L'industrie du tabac, particulièrement présente en Suisse, perd ainsi une bataille. Seules les publicités adressées aux adultes resteront autorisées. Plus question de distribuer des échantillons gratuits lors des festivals accessibles aux mineurs. Ni de faire la promotion des cigarettes dans les journaux gratuits ou sur les sites Internet et les réseaux sociaux consultés par les jeunes.
L'initiative partait gagnante dans les sondages. Mais elle devait réunir la double majorité du peuple et des cantons. Si la première a rapidement été acquise, la seconde s'est fait attendre.
Ceinture conservatrice
Une ceinture conservatrice, opposée au texte, s'est d'abord dessinée de manière assez floue à travers la Suisse centrale et orientale. Argovie, Glaris et Soleure ont toutefois accepté le texte du bout des lèvres par un peu plus de 50% des votants. Les Grisons et Bâle-Campagne ont réuni à peine plus de partisans.
>> Le suivi des votations fédérales en direct : L'aide aux médias refusée, l’interdiction de la pub pour le tabac passe la rampe, le suivi en direct
Seuls dix cantons ont finalement rejeté l'initiative. Schwytz a mené l'opposition avec plus de 60% de "non". Uri, Obwald, Nidwald et Appenzell Rhodes-Intérieures l'ont suivi de près.
A l'inverse, le "oui" a été porté par les cantons latins et urbains.
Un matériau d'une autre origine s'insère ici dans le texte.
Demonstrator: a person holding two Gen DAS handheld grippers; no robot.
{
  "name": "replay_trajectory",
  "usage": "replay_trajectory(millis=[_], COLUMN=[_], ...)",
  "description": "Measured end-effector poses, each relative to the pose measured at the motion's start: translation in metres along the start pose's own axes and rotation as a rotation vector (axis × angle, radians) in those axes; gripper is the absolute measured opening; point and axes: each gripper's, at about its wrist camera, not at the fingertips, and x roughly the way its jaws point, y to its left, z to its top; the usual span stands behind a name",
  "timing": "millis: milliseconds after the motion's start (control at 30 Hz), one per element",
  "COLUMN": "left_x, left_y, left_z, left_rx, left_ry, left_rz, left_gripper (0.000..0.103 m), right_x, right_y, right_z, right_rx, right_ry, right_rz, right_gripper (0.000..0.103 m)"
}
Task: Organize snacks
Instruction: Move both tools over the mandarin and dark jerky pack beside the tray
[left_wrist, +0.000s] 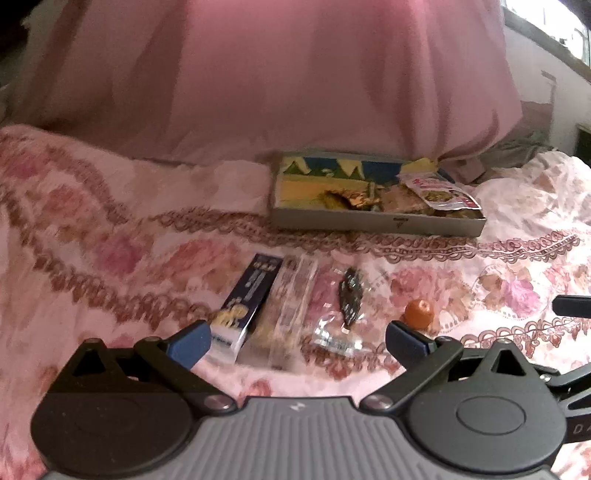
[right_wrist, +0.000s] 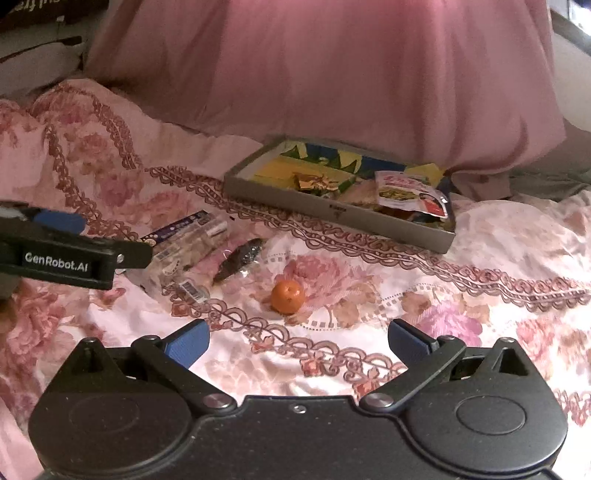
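A shallow grey box (left_wrist: 376, 221) (right_wrist: 332, 212) with a colourful bottom lies on the flowered bedspread and holds a red-and-white snack pouch (left_wrist: 439, 192) (right_wrist: 410, 194) and a gold wrapper (left_wrist: 351, 199) (right_wrist: 314, 181). Nearer lie a dark blue snack box (left_wrist: 247, 299) (right_wrist: 177, 227), a clear packet (left_wrist: 291, 295) (right_wrist: 188, 251), a dark wrapped snack (left_wrist: 351, 299) (right_wrist: 240, 256) and a small orange (left_wrist: 419, 312) (right_wrist: 288, 296). My left gripper (left_wrist: 297, 341) hangs open just short of the blue box and clear packet. My right gripper (right_wrist: 297, 341) is open just short of the orange.
A large pink pillow (left_wrist: 295, 74) (right_wrist: 332, 66) rises behind the grey box. The flowered bedspread (left_wrist: 110, 240) (right_wrist: 480, 314) is wrinkled all around. In the right wrist view the left gripper's body (right_wrist: 55, 254) sticks in from the left edge.
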Motion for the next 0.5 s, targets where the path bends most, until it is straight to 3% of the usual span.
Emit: replay_trajectory(millis=[233, 500], left_x=[0.036, 0.08], left_y=[-0.006, -0.019], left_z=[0.018, 0.03], left_rx=[0.058, 0.044], left_ry=[-0.007, 0.054], left_rz=[-0.127, -0.258], left_gripper=[0.103, 0.103], right_x=[0.025, 0.055], right_y=[-0.011, -0.033], right_z=[0.01, 0.008], right_rx=[-0.133, -0.13], right_ry=[0.014, 0.06], right_rz=[0.047, 0.048], right_gripper=[0.102, 0.102])
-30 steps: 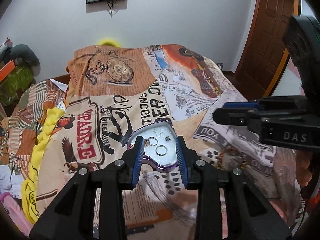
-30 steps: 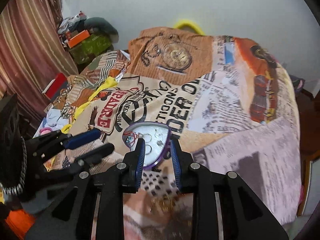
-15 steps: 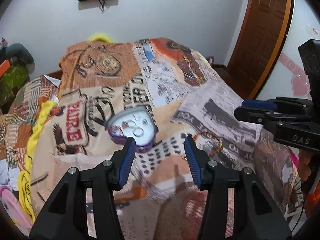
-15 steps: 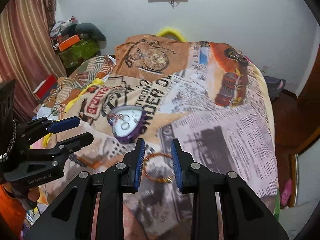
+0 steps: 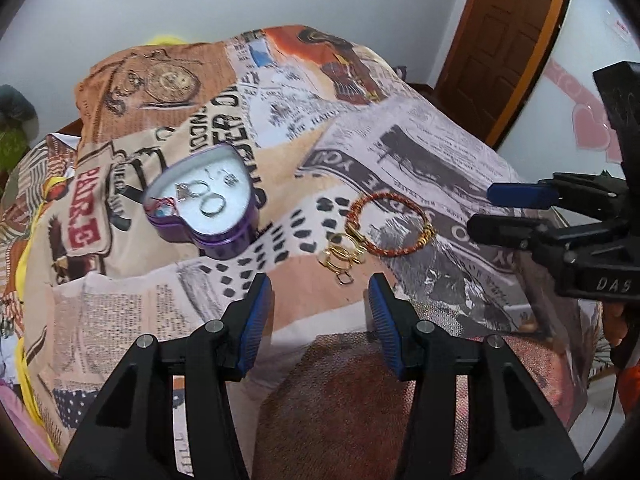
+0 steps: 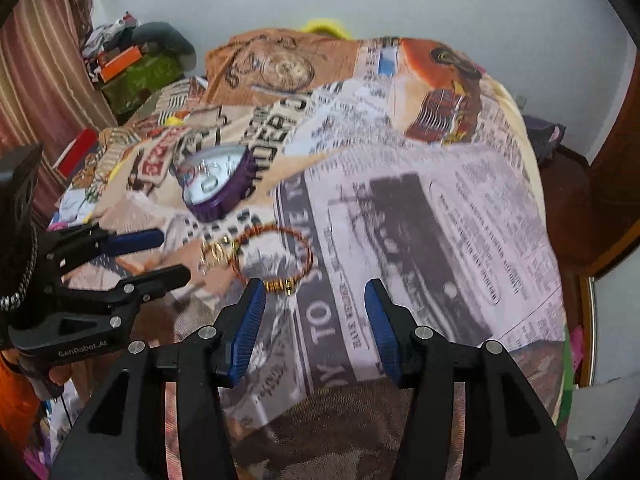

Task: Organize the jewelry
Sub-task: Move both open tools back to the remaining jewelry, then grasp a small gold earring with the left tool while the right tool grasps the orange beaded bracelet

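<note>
A purple heart-shaped tin stands open on the bed with silver rings and small pieces inside; it also shows in the right wrist view. A red-orange woven bracelet with gold links lies right of the tin and shows in the right wrist view too. My left gripper is open and empty, just short of the gold links. My right gripper is open and empty, its left finger by the bracelet's clasp.
The bed is covered by a newspaper-print spread. A wooden door stands at the right. Clutter and a striped curtain are on the left. The bed's edge drops off at the right.
Both grippers pulled back from the tin and shifted right toward the bracelet. Both opened wider. The bracelet and gold links have come into view.
</note>
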Motion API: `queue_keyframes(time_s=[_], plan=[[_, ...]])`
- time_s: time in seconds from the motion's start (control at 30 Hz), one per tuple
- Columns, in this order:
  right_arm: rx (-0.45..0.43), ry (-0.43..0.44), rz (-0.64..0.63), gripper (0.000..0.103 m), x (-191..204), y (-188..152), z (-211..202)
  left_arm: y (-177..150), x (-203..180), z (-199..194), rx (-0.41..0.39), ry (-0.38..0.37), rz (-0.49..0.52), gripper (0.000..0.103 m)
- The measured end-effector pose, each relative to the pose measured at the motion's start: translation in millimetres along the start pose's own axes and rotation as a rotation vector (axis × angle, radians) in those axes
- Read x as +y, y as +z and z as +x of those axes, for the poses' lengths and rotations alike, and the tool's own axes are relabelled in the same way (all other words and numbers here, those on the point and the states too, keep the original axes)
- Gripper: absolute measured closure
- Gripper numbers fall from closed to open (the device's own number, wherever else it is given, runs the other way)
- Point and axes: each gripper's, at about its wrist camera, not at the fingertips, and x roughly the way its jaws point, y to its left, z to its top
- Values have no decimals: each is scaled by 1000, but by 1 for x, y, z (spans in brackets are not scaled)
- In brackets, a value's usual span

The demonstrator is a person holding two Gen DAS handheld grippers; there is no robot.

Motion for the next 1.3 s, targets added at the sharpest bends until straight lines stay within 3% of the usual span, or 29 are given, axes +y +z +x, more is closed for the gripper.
queue_keyframes(time_s=[0.17,0.23,0.3,0.4,0.77,0.97,1.1,1.17,1.3], plan=[[24,21,-16,55,2,-7,9,-6,-9,8,5,-18,64,59],[25,23,-25,55,5,-8,11,-5,-8,10,1,-27,66,65],[25,19,-36,55,6,-7,14,-4,-4,13,6,-36,48,77],[29,26,-46,55,8,-6,17,-3,2,15,7,-68,30,84],[52,27,-136,54,17,-2,33,-4,-10,21,-10,-52,111,89],[60,72,-182,38,22,5,43,-5,-12,21,-25,-40,118,94],[41,77,-201,37,24,2,50,-6,-11,22,-29,-41,128,94],[36,84,-195,38,23,2,50,-6,-11,22,-29,-43,124,94],[22,70,-197,57,21,1,48,-7,-13,20,-33,-26,123,95]])
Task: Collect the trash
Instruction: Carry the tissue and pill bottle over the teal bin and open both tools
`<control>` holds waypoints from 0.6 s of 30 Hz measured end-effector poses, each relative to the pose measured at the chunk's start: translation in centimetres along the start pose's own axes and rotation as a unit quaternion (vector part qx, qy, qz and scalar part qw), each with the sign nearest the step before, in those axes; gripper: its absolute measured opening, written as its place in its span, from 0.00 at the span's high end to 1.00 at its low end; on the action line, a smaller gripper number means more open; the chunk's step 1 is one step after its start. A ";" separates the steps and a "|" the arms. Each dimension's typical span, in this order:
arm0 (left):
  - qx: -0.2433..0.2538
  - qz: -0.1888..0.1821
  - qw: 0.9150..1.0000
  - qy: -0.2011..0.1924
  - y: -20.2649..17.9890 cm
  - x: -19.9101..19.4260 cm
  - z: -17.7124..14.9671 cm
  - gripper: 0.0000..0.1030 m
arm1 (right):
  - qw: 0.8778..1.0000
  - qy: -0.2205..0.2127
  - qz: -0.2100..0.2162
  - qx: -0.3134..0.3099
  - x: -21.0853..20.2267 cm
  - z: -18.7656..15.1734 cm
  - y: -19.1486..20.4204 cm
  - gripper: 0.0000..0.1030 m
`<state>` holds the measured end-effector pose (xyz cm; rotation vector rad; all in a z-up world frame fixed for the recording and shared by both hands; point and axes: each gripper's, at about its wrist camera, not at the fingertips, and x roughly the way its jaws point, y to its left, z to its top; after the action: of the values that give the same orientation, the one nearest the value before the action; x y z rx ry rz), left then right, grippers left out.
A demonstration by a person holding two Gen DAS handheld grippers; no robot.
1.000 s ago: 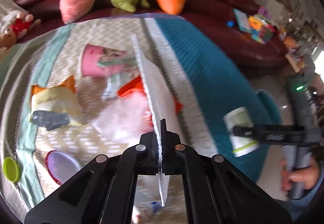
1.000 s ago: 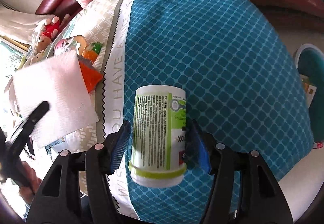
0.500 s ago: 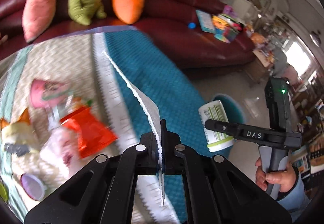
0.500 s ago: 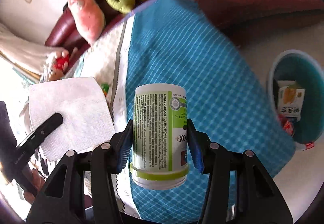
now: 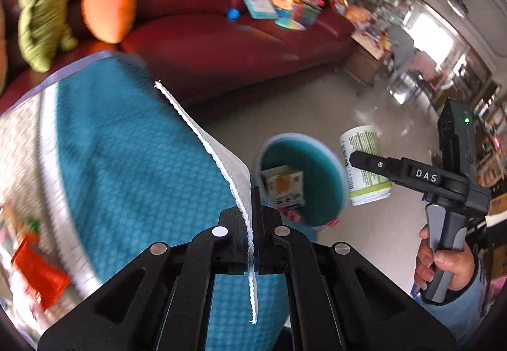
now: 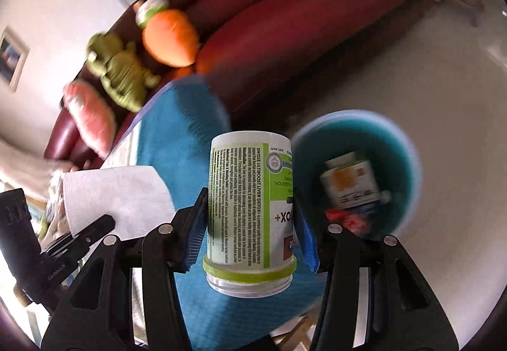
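Carrying both pieces of trash to the teal bin (image 6: 408, 141) looks like the step in hand. Right gripper (image 6: 250, 221) clamps the white bottle (image 6: 247, 198), long axis along its fingers, mouth toward the camera, beside the bin's rim; left gripper (image 5: 252, 224) pinches a paper towel (image 5: 218, 154) edge-on, short of the bin. Next: centre each over the bin, then release.

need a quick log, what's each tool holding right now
Left tool: shut on the paper towel.
Right tool: shut on the supplement bottle.
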<state>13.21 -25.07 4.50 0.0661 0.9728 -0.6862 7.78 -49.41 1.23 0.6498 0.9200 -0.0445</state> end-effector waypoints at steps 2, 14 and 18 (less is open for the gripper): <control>0.010 -0.008 1.000 0.006 -1.9 1.7 1.1 0.98 | 1.000 0.000 -0.004 0.019 -0.2 0.5 -2.3 0.53; 0.032 -0.044 0.997 0.062 -8.6 12.0 3.5 0.98 | 0.998 0.018 -0.028 0.045 0.1 2.3 -8.0 0.53; 0.035 -0.041 0.995 0.083 -9.7 15.3 3.6 0.98 | 0.998 0.022 -0.034 0.049 0.4 2.5 -8.9 0.53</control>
<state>16.04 -41.72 -2.94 0.1484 1.1145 -0.7993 7.09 -57.88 -2.45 0.7119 0.9868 -0.1363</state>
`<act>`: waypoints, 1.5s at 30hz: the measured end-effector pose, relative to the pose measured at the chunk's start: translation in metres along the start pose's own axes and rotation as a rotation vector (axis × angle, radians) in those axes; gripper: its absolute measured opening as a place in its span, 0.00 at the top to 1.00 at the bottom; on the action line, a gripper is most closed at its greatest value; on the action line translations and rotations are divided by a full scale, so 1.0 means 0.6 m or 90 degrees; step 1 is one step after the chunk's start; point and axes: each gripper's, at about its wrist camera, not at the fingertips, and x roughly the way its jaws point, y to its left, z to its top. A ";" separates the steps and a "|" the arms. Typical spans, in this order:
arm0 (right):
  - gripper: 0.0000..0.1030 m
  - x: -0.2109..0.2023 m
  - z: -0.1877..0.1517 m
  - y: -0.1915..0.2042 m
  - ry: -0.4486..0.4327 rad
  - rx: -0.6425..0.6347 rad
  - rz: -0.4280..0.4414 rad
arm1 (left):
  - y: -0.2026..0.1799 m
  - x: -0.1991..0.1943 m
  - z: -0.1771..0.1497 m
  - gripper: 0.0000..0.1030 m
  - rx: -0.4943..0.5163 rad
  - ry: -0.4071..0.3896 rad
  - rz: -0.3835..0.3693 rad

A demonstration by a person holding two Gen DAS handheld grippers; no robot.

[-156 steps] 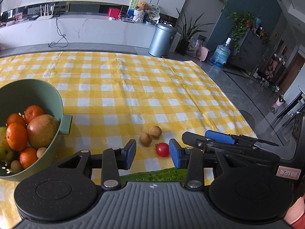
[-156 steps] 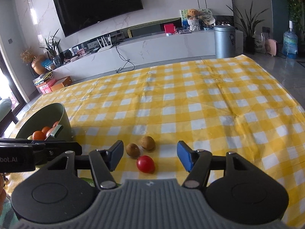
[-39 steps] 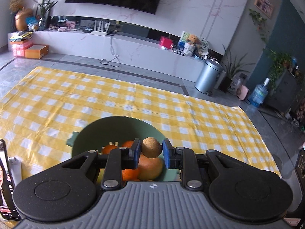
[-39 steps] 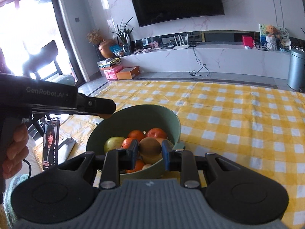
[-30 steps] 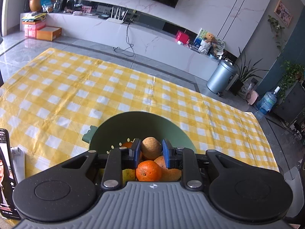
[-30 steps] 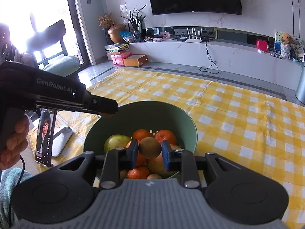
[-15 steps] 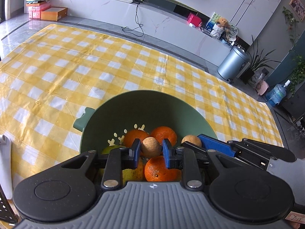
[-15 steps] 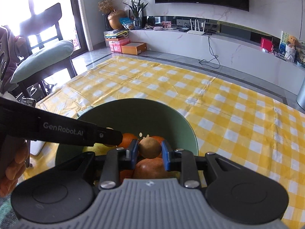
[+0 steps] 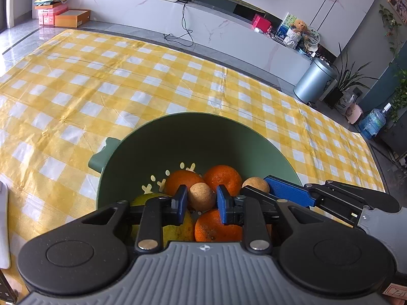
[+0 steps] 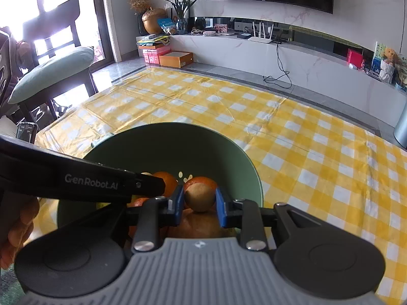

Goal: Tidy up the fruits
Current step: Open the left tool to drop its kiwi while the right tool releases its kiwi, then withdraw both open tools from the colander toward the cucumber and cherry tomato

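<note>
brown fruit [image 9: 201, 196] in left tongs [image 9: 201, 203] over green bowl [image 9: 193, 137]

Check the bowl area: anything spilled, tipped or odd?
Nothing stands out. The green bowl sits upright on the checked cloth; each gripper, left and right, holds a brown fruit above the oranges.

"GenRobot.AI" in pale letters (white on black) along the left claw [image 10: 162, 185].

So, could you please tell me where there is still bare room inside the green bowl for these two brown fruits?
The far wall of the green bowl is bare beyond the oranges. The near side is crowded with piled fruit and both tongs.
</note>
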 end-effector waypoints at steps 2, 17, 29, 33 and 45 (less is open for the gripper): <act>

Genève a plébiscité l'initiative à 74,8%. Il est suivi par Vaud (67,2%) et le Jura (66,2%). Bâle-Ville, Fribourg et Neuchâtel acceptent aussi largement le texte à plus de 60%. Zurich, Berne, le Tessin et le Valais dépassent les 55% de partisans.
Plus de 1,3 million d'électeurs ont approuvé le texte. Environ un million de Suisses ont en revanche glissé un bulletin défavorable dans les urnes.
Tabagisme précoce problématique
Médecins et milieux de la prévention, à l'origine de l'initiative "Enfants sans tabac", ont ainsi réussi à convaincre la population des méfaits de la publicité auprès des jeunes. Elle les incite à tirer leurs premières bouffées de cigarette, ont-ils argumenté lors de la campagne. Or le tabagisme précoce est problématique.
Les arguments libéraux de leurs opposants n'ont pas fait le poids. Pour le Conseil fédéral et les partis bourgeois, le texte est trop restrictif. Les lieux et les médias réservés aux adultes sont rares. Dans la pratique, cela reviendrait à une interdiction totale, se sont-ils insurgés. Et de critiquer une atteinte à la liberté économique et une infantilisation des consommateurs.
ats/gma
Les initiants saluent un "sacré progrès"
Avec l'approbation de l'initiative sur le tabac dimanche, les initiants saluent un "sacré progrès" dans la lutte contre le tabagisme. Les Jeunes Verts veulent même aller plus loin avec une interdiction générale de la publicité. Du côté des opposants, on met en garde contre "d'autres dérives restrictives".
La Ligue contre le cancer, membre du comité d'initiative, salue le résultat du vote, "afin que les enfants et les jeunes ne deviennent pas les malades du cancer de demain". Elle demande maintenant que la décision populaire soit mise en oeuvre "rapidement et efficacement".
De son côté, Grégoire Vittoz, directeur d'Addiction Suisse, a estimé qu'un "équilibre était rétabli" entre une "industrie qui a des moyens colossaux" et des "parents démunis".
Du côté des opposants à l'initiative, on pointe une "campagne sale" de la part des partisans. Les faits que le contre-projet indirect protège aussi les enfants et les adolescents et qu'il contient déjà interdiction de vente de produits du tabac aux moins de 18 ans dans toute la Suisse ont été mis sous le tapis, a déploré le conseiller national Mike Egger (UDC/SG) sur SRF.
"Nous continuerons, du côté des milieux économiques, à nous battre contre d'autres dérives restrictives au détriment de l'économie et des libertés individuelles", a avancé de son côté Patrick Eperon, du Centre patronal, à la RTS.
La 25e initiative acceptée
Depuis l'introduction du droit d'initiative au niveau fédéral en 1891, 225 initiatives populaires ont été soumises au verdict du peuple. L'initiative "Enfants sans tabac" est la 25e à passer la rampe.